All of that spurred him to ask the court to modify its original order and give him greater time with the children as well as the final say about decisions about their education. The trial court granted his petition and entered an order for week-on/week-off parenting time, in part because that can be arranged so that the parents see each other as little as possible. (Indeed, if done properly, they needn’t see each other at all. Dad can pick the kids up after school on Friday and Mom can pick them up there the following Friday. That way, there’s no interaction between the two.)
The court also gave Bob final authority about the children’s educations, as requested. Marlene appealed. The Court of Appeals rebuffed her.
“Marlene has regularly frustrated Bob’s ability to exercise his parenting time, through means disruptive to the lives of the children and the parties, and has further disrupted the children’s lives by interference with the children’s education. The parties have a contentious relationship and clearly need a physical custody and parenting time arrangement that will minimize opportunities for conflict and one that will also produce stability and consistency for the children. While the week on/week off parenting time arrangement does not necessarily reduce the total number of custody exchanges that occur during the year, it does spread them out on a regular, consistent basis, and allows for equal parenting time with both parents, something which the court addressed in its findings from the bench.”

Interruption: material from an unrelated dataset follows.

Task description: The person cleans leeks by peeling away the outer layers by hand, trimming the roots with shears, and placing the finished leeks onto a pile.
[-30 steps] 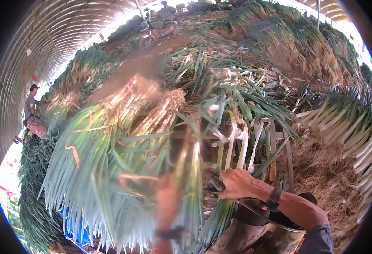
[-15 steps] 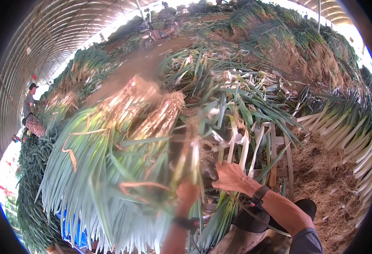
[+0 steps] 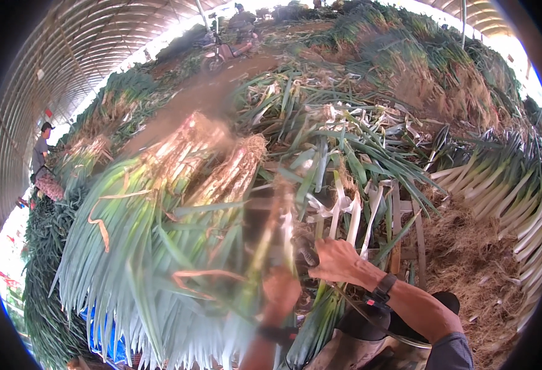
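My left hand (image 3: 282,288), slightly blurred, is closed round a leek (image 3: 263,246) whose root end points up and away from me. Just to its right, my right hand (image 3: 338,262) grips a small dark nozzle-like tool (image 3: 308,251). A thin hose (image 3: 360,309) trails from near that hand toward my lap. The tool's tip lies close to the leek's pale shaft, and haze there hides whether they touch. Pale stripped leeks (image 3: 354,217) lie just beyond my right hand. Left of my hands spreads a big heap of untrimmed leeks (image 3: 129,228), roots facing away.
Cleaned white leeks (image 3: 517,203) are stacked at the right, above a pile of cut roots (image 3: 468,277). Leaf scraps (image 3: 369,148) cover the ground ahead. A motorbike (image 3: 221,52) stands farther back. A person (image 3: 41,154) is at the far left, under the arched roof (image 3: 36,86).
My left hand has shifted slightly right and nearer me, with the leek in its grasp. My right hand and the tool have hardly moved.
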Motion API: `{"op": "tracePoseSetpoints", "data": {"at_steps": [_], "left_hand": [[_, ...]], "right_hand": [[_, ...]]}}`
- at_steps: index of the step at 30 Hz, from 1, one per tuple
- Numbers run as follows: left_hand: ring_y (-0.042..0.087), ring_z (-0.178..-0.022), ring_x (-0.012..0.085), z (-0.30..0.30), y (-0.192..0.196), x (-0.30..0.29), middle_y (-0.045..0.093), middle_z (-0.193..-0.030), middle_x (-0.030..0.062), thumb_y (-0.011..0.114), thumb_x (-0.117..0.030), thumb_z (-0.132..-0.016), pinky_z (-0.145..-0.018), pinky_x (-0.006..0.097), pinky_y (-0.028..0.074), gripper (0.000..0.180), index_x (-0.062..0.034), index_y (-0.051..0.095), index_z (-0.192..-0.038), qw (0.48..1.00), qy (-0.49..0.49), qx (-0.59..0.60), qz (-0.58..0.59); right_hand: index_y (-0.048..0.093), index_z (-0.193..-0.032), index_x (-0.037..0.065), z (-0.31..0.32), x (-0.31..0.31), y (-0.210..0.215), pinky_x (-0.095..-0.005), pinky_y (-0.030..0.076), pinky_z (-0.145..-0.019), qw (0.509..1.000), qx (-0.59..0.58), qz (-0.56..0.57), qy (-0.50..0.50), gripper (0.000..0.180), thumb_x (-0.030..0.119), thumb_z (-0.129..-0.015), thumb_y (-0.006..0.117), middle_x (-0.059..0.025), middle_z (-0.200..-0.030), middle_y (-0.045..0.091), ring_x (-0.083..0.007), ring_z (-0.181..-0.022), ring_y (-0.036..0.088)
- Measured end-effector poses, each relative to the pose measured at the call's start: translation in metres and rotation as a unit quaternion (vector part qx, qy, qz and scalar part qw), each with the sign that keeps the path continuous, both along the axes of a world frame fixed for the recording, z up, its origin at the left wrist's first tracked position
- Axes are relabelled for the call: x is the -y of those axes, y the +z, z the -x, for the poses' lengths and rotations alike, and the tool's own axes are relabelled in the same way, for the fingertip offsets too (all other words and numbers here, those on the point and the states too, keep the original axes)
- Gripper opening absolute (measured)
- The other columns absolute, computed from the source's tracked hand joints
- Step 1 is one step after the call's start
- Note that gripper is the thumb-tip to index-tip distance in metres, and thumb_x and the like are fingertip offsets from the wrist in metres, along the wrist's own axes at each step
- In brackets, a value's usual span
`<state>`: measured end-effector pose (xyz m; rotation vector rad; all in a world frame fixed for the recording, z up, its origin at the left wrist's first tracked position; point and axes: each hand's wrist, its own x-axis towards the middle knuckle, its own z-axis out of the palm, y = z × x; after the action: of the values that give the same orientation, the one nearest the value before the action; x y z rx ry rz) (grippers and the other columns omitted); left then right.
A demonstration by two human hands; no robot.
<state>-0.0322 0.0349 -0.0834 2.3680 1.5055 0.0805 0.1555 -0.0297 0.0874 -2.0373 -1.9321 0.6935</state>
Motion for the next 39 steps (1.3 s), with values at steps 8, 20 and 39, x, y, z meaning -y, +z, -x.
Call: {"op": "tracePoseSetpoints", "data": {"at_steps": [8,20,39], "left_hand": [[0.067,-0.091,0.0364,-0.014,0.03,0.017,0.062,-0.104,0.0236,0.055,-0.028,-0.089,-0.082,0.051,0.05,0.045,-0.0024,0.047,-0.125,0.991,-0.047,-0.06,-0.11],[0.067,-0.091,0.0444,-0.005,0.035,-0.001,0.068,-0.094,0.0262,0.066,-0.031,-0.081,-0.078,0.052,0.054,0.05,-0.0039,0.054,-0.121,0.992,0.071,0.089,0.061],[0.05,-0.126,0.0328,0.057,-0.032,-0.005,0.055,-0.131,0.0201,0.047,-0.017,-0.103,-0.111,0.037,0.037,0.037,-0.0038,0.051,-0.138,0.879,-0.172,0.386,0.22]], "right_hand": [[0.056,-0.1,-0.012,0.003,-0.015,-0.008,-0.0463,0.054,-0.062,0.999,0.008,-0.019,-0.028,0.056,0.033,-0.071,0.074,-0.0238,-0.082,0.062,-0.0381,-0.07,0.065],[0.059,-0.1,-0.006,-0.007,0.026,0.038,-0.045,0.053,-0.073,0.998,-0.052,0.027,-0.002,0.052,0.032,-0.067,0.072,-0.0235,-0.087,0.065,-0.0392,-0.079,0.066],[0.059,-0.11,-0.004,-0.015,0.11,0.045,-0.0448,0.053,-0.074,0.996,-0.065,0.047,-0.023,0.06,0.035,-0.069,0.077,-0.0249,-0.092,0.066,-0.0389,-0.085,0.066]]}}
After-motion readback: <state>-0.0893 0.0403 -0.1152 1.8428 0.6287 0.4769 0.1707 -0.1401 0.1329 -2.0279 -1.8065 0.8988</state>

Importantly, that interference in parenting time constituted a “material change in circumstances” sufficient to, consistent with Nebraska law, warrant modifying the custody and parenting time decree. Having been passed on by the Court of Appeals, trial courts can now do the same. Interference with parenting time can mean modification of an existing order. That’s a significant step forward.
And of course we now have dicta to the effect that week-on/week-off parenting time is a good way to avoid conflict between parents. That too is important. Before this case, the tendency of courts has been to reduce parenting time for the non-custodial parent in order to avoid conflict. That approach was avidly endorsed by the anti-dad crowd, but it had one major defect – it wasn’t good for the kids. It may or may not have reduced parental conflict, but, as much science demonstrates, children need both parents, even when they don’t get along.
Again, it’s the quality of the parent-child relationship that matters and equal parenting tends to benefit that relationship.